Type out the whole listing again exactly, pictures omitted.
......
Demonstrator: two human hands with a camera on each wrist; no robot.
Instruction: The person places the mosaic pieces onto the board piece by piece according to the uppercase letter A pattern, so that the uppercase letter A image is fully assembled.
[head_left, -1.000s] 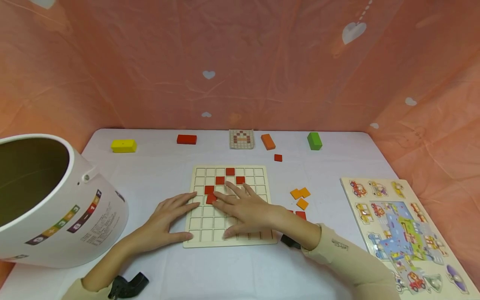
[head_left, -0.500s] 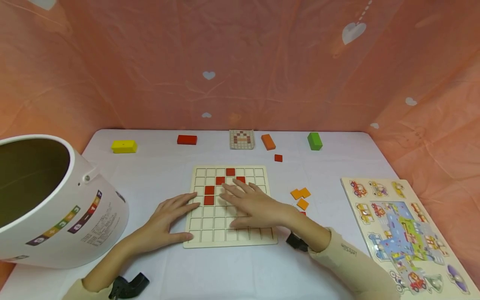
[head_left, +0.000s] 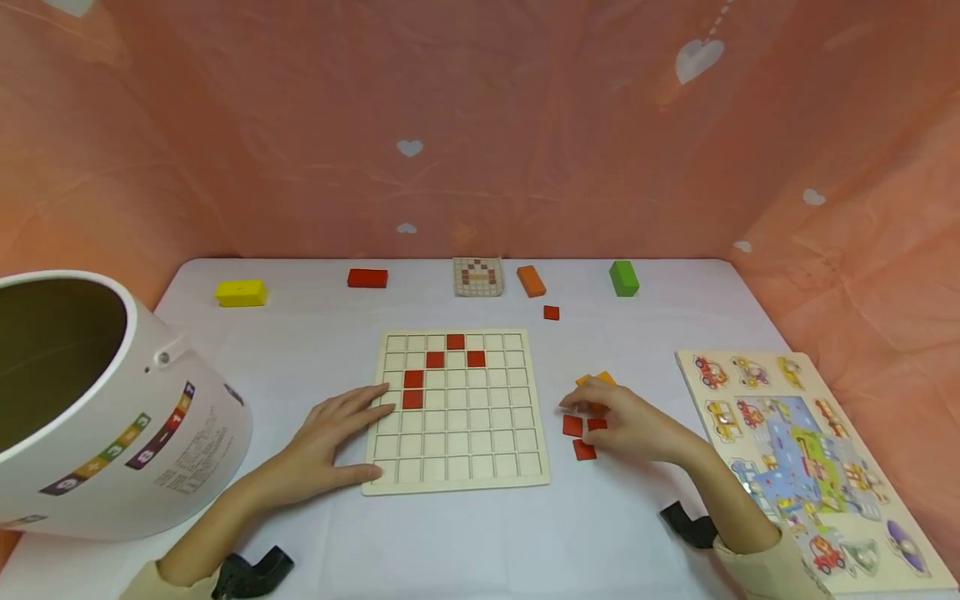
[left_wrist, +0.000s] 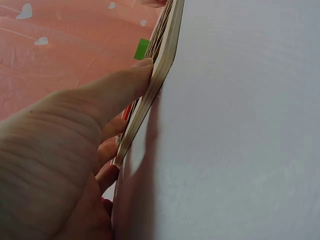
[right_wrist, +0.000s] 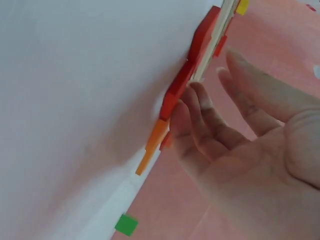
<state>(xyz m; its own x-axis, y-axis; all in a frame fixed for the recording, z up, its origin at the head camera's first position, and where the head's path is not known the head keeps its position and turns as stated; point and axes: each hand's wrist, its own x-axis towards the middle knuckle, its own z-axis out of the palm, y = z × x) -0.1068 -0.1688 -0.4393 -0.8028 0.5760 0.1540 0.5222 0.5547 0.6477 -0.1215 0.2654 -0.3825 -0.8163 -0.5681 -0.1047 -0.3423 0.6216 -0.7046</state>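
Fingers (head_left: 581,406) of right hand (head_left: 630,425) loosely spread over red tiles (head_left: 579,433), right of centre (nothing gripped yet); left hand (head_left: 330,437) flat, steadying grid board (head_left: 455,417) on table (head_left: 300,350). Picking step; next probably pinching one tile.

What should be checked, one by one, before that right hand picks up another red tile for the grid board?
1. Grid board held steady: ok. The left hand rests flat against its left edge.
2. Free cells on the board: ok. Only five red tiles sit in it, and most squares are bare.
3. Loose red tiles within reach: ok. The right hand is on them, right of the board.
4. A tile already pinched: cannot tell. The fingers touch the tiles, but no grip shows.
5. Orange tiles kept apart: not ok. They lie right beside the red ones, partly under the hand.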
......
Response to this exercise:
Demonstrator: two human hands with a camera on each wrist; no robot.
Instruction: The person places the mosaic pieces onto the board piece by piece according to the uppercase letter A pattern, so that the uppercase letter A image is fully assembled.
[head_left, -1.000s] 
[head_left, -0.500s] 
[head_left, +0.000s] 
[left_wrist, +0.000s] 
[right_wrist, +0.000s] 
<state>(xyz m; its own x-axis, y-axis; all in a frame fixed for the recording, z up, its origin at the head camera's first position, and where the head's path is not known the head keeps its position and turns as stated; point and axes: each hand's wrist, its own x-axis towards the middle knuckle, its own z-axis out of the palm, y = z × x) -0.1068 -0.1688 -0.4393 -0.8028 0.5760 0.1540 0.5222 0.5547 0.6477 -0.1215 0.2654 -0.3825 -0.8163 -0.5681 -0.1047 -0.3423 0.6216 -0.7046</state>
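Fingers (head_left: 581,406) of right hand (head_left: 630,425) loosely spread over red tiles (head_left: 579,433), right of centre (nothing gripped yet); left hand (head_left: 330,437) flat, steadying grid board (head_left: 455,417) on table (head_left: 300,350). Picking step; next probably pinching one tile.

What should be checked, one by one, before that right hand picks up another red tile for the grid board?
1. Grid board held steady: ok. The left hand rests flat against its left edge.
2. Free cells on the board: ok. Only five red tiles sit in it, and most squares are bare.
3. Loose red tiles within reach: ok. The right hand is on them, right of the board.
4. A tile already pinched: cannot tell. The fingers touch the tiles, but no grip shows.
5. Orange tiles kept apart: not ok. They lie right beside the red ones, partly under the hand.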

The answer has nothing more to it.